Отец смотрел на меня с молчаливой мольбой; он боялся, что я произнесу имя Генриэтты, и я не произнес имени Генриэтты, хотя собирался спросить, почему он не совершил хорошего поступка и не запретил своей дочери отправиться на ту школьную экскурсию в зенитную часть…
Пережидая какое-то время на кухне и в ванной, чтобы дать ему выплакаться в одиночестве, я надеялся, что столь сильное потрясение заставит его выложить изрядную сумму без всяких дурацких условий, но теперь я видел по его глазам, что он просто не в состоянии этого сделать.
Нет, он не был узколобым реалистом, равно как и я, и мы оба знали, что все эти пошляки всего лишь «реалисты» — они могут тысячу раз ощупать свой воротник, но как и все марионетки не заметят нитку, на которой барахтаются.
Я еще раз кивнул, чтобы успокоить его окончательно: не стану я говорить ни о деньгах, ни о Генриэтте; но сам я подумал о ней иначе, чем всегда, и, как мне показалось, в неподобающем духе; я представил себе Генриэтту такой, какой она стала бы сейчас: тридцатитрехлетней женщиной, весьма возможно, разведенной женой какого-нибудь крупного промышленника. Никогда не поверю, что она согласилась бы участвовать в этой пошлой игре, флиртовать, устраивать приемы, болтать о том, что надо-де «крепко держаться религии», заседать в разных комитетах и стараться быть «особенно приветливой с деятелями СДПГ, чтобы не увеличить их комплекса неполноценности». Я мог представить себе Генриэтту только в роли человека, совершающего отчаянные поступки, которые «реалисты» считают проявлением снобизма, ибо они совершенно лишены воображения. Вот она выливает коктейль за шиворот какому-нибудь главному директору концерна, которых сейчас расплодилось до черта, или наезжает своей машиной на «мерседес» скалящего зубы обер-лицемера. Что ей осталось бы делать, если бы ее не научили писать пейзажи или обтачивать на гончарном круге керамические масленки? И она ощутила бы то, что я ощущаю на каждом шагу, повсюду, где бурлит жизнь: незримую стену, за которой деньги существуют уже не для трат, а воспринимаются как некие неприкосновенные символы, хранящиеся в священных сосудах.

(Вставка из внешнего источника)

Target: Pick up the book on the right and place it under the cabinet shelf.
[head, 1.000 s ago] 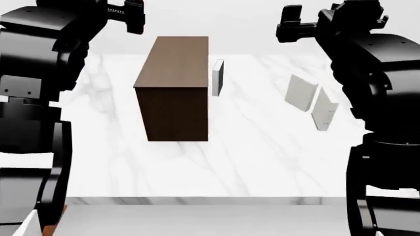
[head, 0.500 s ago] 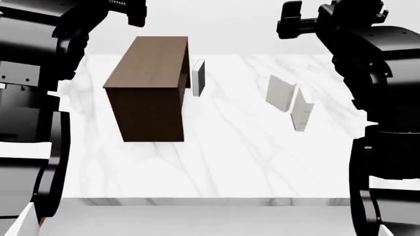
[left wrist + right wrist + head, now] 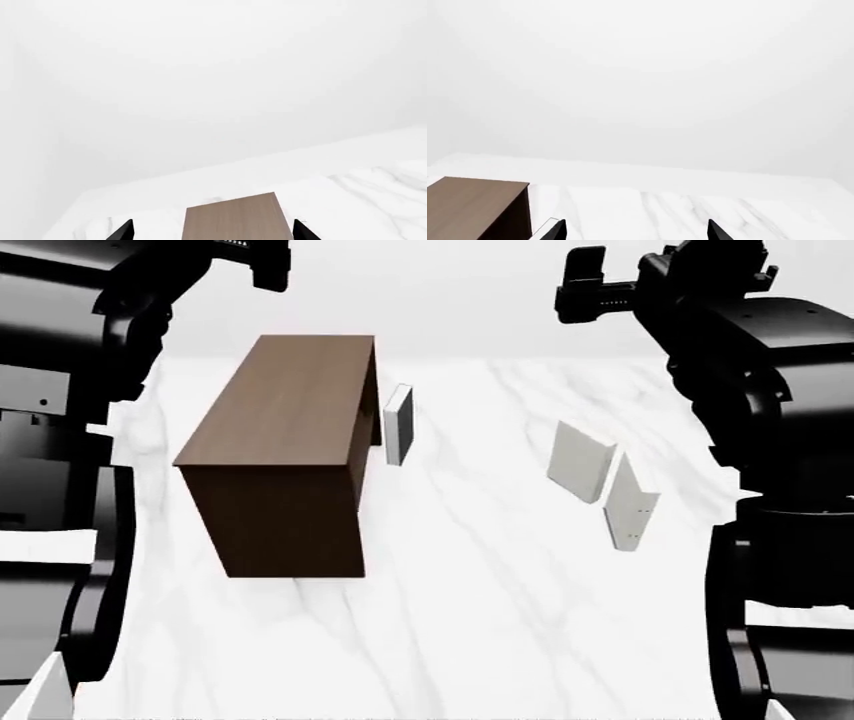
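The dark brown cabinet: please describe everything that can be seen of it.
The cabinet is a large, long rectangular box with a dark brown wood-grain look. It stands on the white marble table, left of centre in the head view. Only its flat top and shadowed near end show; no opening is visible. A thin book stands upright close beside its far right edge.

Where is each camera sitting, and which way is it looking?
Head view: up on the robot's head, looking forward and down at the marble table, the cabinet shelf and three standing books; both black arms frame the sides.
Left wrist view: near the left tool, facing a white wall over the cabinet's top; two black fingertips peek in, spread apart.
Right wrist view: near the right tool, facing the same wall; its fingertips show, spread apart.
Shared: all three see the cabinet and table.
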Robot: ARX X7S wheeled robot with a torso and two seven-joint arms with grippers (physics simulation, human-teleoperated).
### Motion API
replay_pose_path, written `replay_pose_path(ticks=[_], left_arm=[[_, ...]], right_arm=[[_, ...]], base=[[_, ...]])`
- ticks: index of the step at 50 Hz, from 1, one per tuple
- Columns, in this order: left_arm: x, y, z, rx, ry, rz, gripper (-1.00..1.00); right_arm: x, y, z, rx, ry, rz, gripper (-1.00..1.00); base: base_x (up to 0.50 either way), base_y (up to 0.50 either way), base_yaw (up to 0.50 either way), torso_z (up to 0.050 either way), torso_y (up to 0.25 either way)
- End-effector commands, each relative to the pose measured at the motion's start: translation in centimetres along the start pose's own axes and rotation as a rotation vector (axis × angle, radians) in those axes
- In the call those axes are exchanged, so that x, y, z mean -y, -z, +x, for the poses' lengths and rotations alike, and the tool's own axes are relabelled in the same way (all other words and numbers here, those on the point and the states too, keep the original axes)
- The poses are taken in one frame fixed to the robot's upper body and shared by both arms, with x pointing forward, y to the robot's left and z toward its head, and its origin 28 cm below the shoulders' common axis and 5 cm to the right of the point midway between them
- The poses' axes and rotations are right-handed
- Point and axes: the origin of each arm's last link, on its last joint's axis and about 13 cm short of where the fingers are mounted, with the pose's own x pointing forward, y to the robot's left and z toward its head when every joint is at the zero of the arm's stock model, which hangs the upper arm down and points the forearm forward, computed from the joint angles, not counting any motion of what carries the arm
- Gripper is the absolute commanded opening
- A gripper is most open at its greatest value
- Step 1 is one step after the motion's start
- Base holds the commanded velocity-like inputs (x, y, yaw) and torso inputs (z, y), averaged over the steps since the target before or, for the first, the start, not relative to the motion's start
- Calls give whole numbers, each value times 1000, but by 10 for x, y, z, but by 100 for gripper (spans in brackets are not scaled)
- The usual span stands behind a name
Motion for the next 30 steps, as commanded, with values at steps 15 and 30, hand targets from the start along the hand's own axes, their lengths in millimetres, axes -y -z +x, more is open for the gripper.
replay_pose_path(ticks=[15,30], left_arm=[[-3,-2,0,11,-12,-1,100],[-5,0,1,10,-16,0,100]], right_arm=[[-2,2,2,-4,-12,12,100],[-7,2,4,-12,-32,-5,100]], base=[[345,-106,0,0,1],[344,-121,0,0,1]])
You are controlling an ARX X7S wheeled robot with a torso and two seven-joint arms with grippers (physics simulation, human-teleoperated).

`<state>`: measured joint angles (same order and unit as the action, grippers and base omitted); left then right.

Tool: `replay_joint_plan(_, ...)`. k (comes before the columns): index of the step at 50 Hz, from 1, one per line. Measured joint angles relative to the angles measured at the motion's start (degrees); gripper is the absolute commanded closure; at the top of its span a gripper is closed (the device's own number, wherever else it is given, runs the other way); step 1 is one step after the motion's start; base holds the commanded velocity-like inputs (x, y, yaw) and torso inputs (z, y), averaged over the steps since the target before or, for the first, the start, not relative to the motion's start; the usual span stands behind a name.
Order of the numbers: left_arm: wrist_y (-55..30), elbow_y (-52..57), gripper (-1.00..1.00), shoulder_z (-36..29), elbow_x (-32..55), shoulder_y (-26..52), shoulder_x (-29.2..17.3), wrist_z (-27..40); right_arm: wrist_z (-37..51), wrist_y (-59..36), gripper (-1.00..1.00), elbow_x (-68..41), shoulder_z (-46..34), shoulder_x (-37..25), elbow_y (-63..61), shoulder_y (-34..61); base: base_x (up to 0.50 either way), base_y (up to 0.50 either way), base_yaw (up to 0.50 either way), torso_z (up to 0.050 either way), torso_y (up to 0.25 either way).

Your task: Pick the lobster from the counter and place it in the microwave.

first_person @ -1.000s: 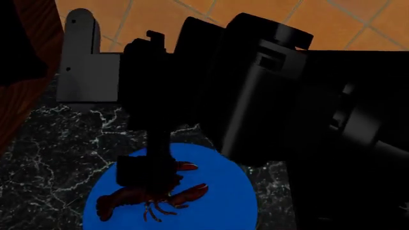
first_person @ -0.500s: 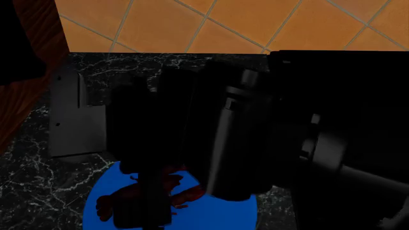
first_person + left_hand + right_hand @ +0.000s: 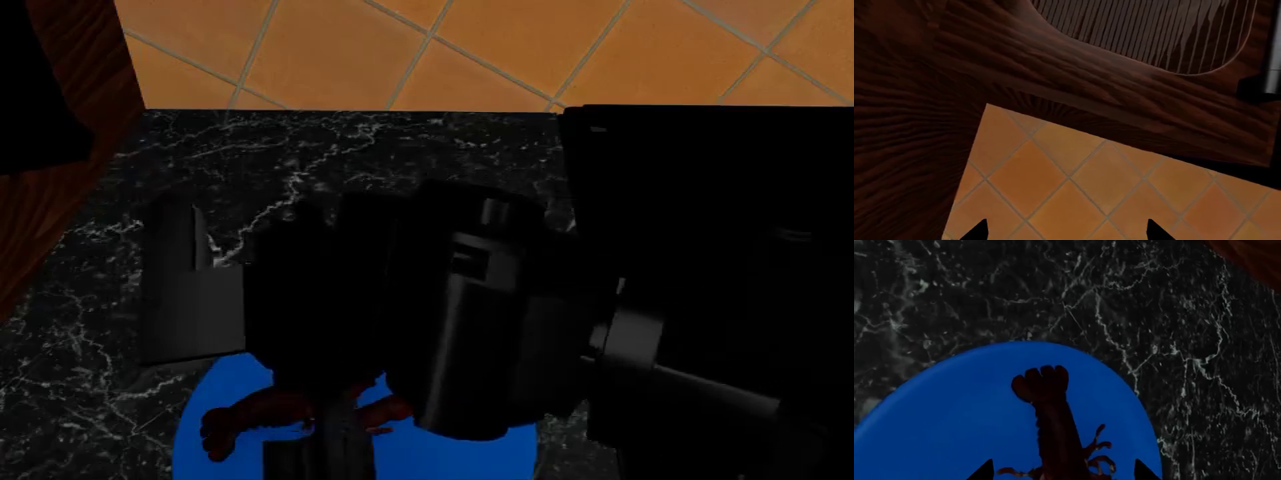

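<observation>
The dark red lobster [image 3: 1053, 420] lies on a round blue plate [image 3: 941, 425] on the black marble counter [image 3: 1054, 295]. My right gripper [image 3: 1061, 474] is open just above it, one fingertip [image 3: 982, 472] on each side of the lobster's body, with the tail fan pointing away. In the head view my right arm [image 3: 454, 320] covers most of the lobster [image 3: 254, 412] and much of the plate [image 3: 220, 385]. The black microwave [image 3: 707, 190] stands at the right. My left gripper [image 3: 1065, 232] is open and holds nothing, facing orange tiles.
An orange tiled wall [image 3: 400, 50] backs the counter [image 3: 80, 360]. Dark wooden cabinetry [image 3: 54, 200] rises at the left, and the left wrist view shows more of this wood [image 3: 1054, 60] close by. A grey part of the right arm [image 3: 187, 290] hangs over the counter left of the plate.
My right arm has come down and nearer over the plate, hiding more of the lobster. The lobster and plate have not moved.
</observation>
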<state>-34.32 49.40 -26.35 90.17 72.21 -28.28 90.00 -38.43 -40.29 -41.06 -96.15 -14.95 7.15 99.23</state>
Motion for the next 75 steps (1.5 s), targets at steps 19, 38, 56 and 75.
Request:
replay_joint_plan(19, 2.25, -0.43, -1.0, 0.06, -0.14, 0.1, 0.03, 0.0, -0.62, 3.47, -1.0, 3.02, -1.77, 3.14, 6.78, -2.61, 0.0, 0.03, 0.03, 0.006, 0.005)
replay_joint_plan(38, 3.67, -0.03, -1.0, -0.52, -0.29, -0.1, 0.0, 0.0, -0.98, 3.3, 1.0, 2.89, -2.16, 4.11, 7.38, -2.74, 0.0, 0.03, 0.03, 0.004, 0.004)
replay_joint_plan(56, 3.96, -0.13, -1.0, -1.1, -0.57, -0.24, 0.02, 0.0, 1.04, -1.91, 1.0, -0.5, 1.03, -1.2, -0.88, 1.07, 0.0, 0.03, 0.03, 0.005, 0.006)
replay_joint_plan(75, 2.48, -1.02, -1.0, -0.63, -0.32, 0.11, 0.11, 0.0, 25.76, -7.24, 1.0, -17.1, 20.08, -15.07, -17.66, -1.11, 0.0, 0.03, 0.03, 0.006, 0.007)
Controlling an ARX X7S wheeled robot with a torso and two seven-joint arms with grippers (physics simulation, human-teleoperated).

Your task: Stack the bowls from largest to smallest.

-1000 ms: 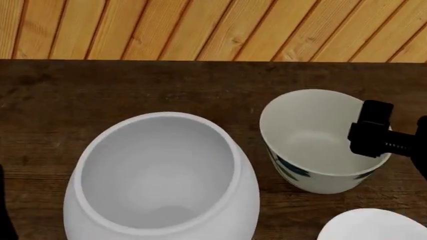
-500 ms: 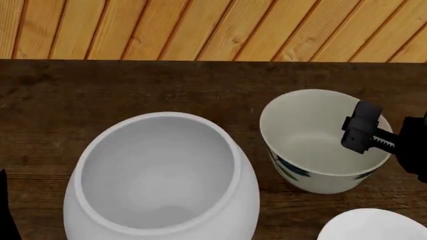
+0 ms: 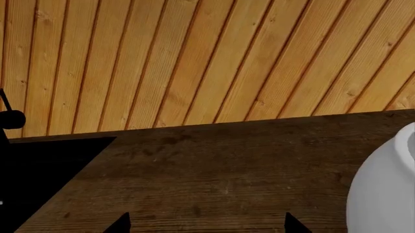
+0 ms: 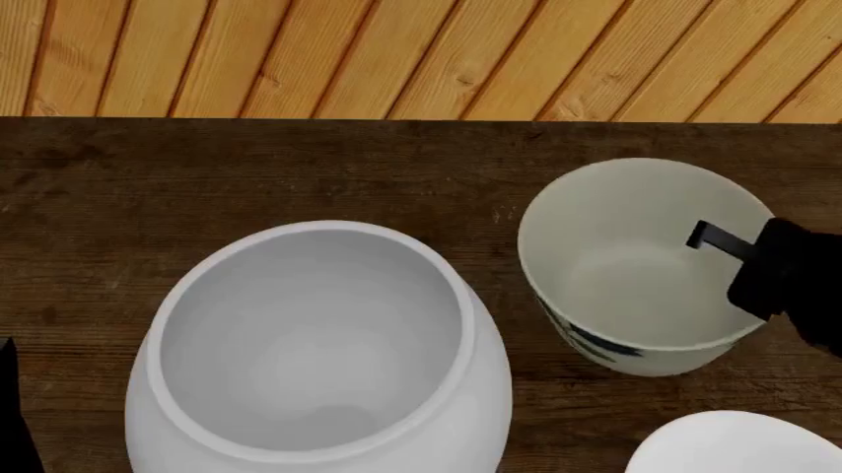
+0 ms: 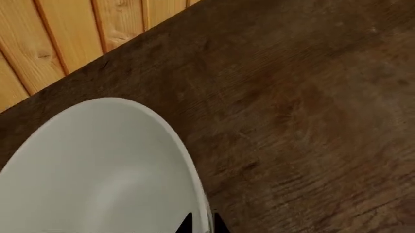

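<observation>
While the right gripper is pinching the medium bowl's thin rim between nearly closed jaws, the bowl is looking rigid, glazed and slippery. Left jaws are hanging wide apart, holding nothing.

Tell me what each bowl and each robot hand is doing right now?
Large white bowl: upright, empty, on the table.
Flower-print bowl: empty, its rim pinched by the right gripper.
Small white bowl: only an edge shows.
Left gripper: fingers apart, holding nothing.
</observation>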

Я пропустил отца к двери. Он опять покрылся потом, и мне стало его жаль. Я быстренько сбегал в столовую, взял со стола грязный носовой платок и сунул ему в карман пальто. Если при одной из ежемесячных ревизий в бельевых шкафах мать не досчитается платка, не оберешься неприятностей — она обвинит прислугу в воровстве или в преступной небрежности.
— Может, заказать тебе такси? — спросил я.
— Нет, — ответил он, — пройдусь немного пешком. Фурман ждет меня у вокзала.
Он прошел мимо меня, я открыл дверь, проводил его до лифта, нажал кнопку. И снова вынул из кармана свою единственную марку, положил ее на раскрытую левую ладонь и посмотрел на нее. Отец брезгливо отвел глаза и покачал, головой. Я думал, что он вытащит бумажник и даст мне по крайней мере марок пятьдесят или сто; но благородная скорбь и сознание трагичности всего происходящего вознесли его душу на такую высоту сублимации, что самая мысль о деньгах была ему неприятна, а мои попытки напомнить ему об этой низменной материи казались осквернением святыни. Я подержал дверцы лифта, пока он не вошел. Отец обнял меня, потом вдруг потянул носом, захихикал и сказал:
— А от тебя действительно пахнет кофе… жаль, я бы с удовольствием сварил тебе хороший кофе… что-что, а это я умею.